Tuesday, October 11, 2011

The Operation of the Machine becomes so Odious

I updated my Facebook app for iPhone this morning, and of course it crashed my phone and it requires a system restore. Apple has also made it a requirement that a restore can only be accomplished with a connection to the internet. How nice. My company blocks the Apple domain so I can’t install iTunes to update the phone.  And since I don’t have internet access at home, I need to take my laptop to a coffee shop after work and try to find some fast WiFi.

Joy.

I told my landlord I am moving at the end of November. It really is a relief. I feel stifled in this basement.  I’m excited to decorate the new place, hanging up pictures and bringing out of storage some vintage knick-knacks. I hope to be able to have people over in a setting that more reflects my personality.

I was watching some YouTube videos last night of the #OccupyTogether march I attended on Sunday.  I was shocked to see my face on several of the videos. I was standing about 3 rows back from the front. I was amazed at how I looked on the video. I looked angry. My fist was clenched in the air. The muscles in my face and neck stretched tight. Wide open mouth shouting with the crowd. The reality of the march was very peaceful, with many smiles, and even laughter. Children were playing  and musical instruments were spread throughout.  The face on the videos was not the face I was actually feeling  while marching.

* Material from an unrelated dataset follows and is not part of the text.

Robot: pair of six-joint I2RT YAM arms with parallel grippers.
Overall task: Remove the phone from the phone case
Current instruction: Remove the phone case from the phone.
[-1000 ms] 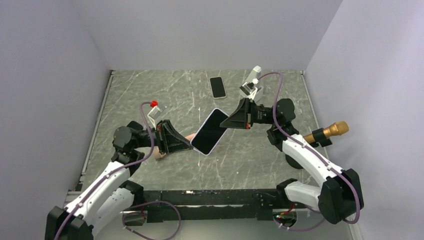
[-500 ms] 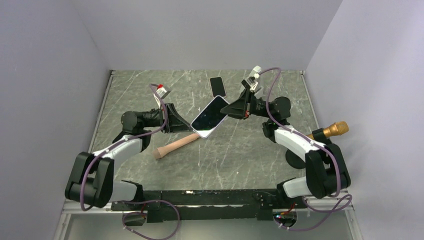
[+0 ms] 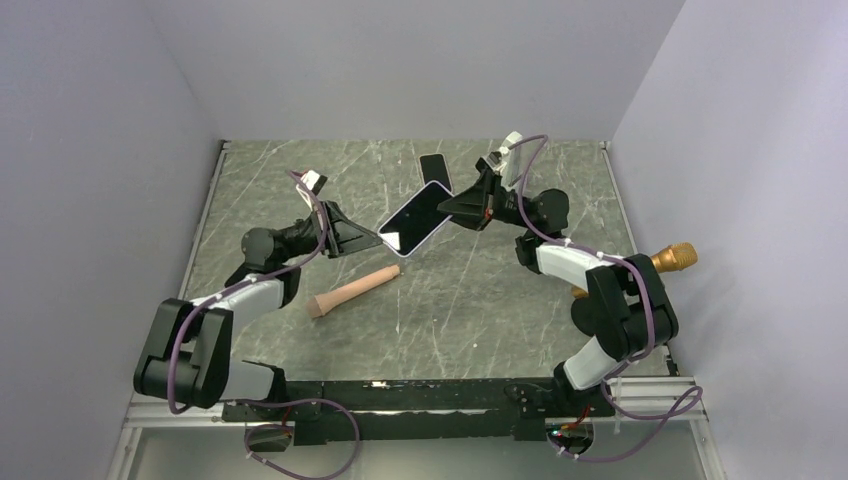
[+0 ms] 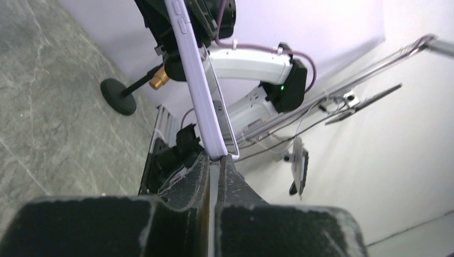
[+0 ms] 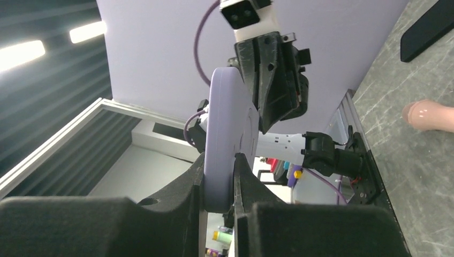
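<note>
Black glossy phone (image 3: 413, 219) in a lilac rubbery case (image 5: 224, 124), mid-frame: probably stiff, slippery, fragile. Left tool (image 3: 377, 238) and right tool (image 3: 449, 208) clench opposite case edges, sensible holds.

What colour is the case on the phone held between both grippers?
The soft phone case is pale lilac, clearest in the right wrist view.

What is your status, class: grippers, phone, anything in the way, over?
Left gripper shut on near corner of lilac-cased black phone; right gripper shut on its far end. Phone aloft, not yet out. Nothing blocking; tan wooden club lies nearby.
</note>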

The march ended at a city park, where people stood and voiced their opinions. I was struck by their intensity, but I also noticed their lack of preparedness for the speeches.  I wanted to hear another Mario Savio:

"There's a time when the operation of the machine becomes so odious—makes you so sick at heart—that you can't take part. You can't even passively take part. And you've got to put your bodies upon the gears and upon the wheels, upon the levers, upon all the apparatus, and you've got to make it stop. And you've got to indicate to the people who run it, to the people who own it, that unless you're free, the machine will be prevented from working at all." Mario Savio -Sproul Hall Steps, December 2, 1964


2 comments:

  1. Yay! I just needed to turn off a few security settings and I was able to restore the phone at work!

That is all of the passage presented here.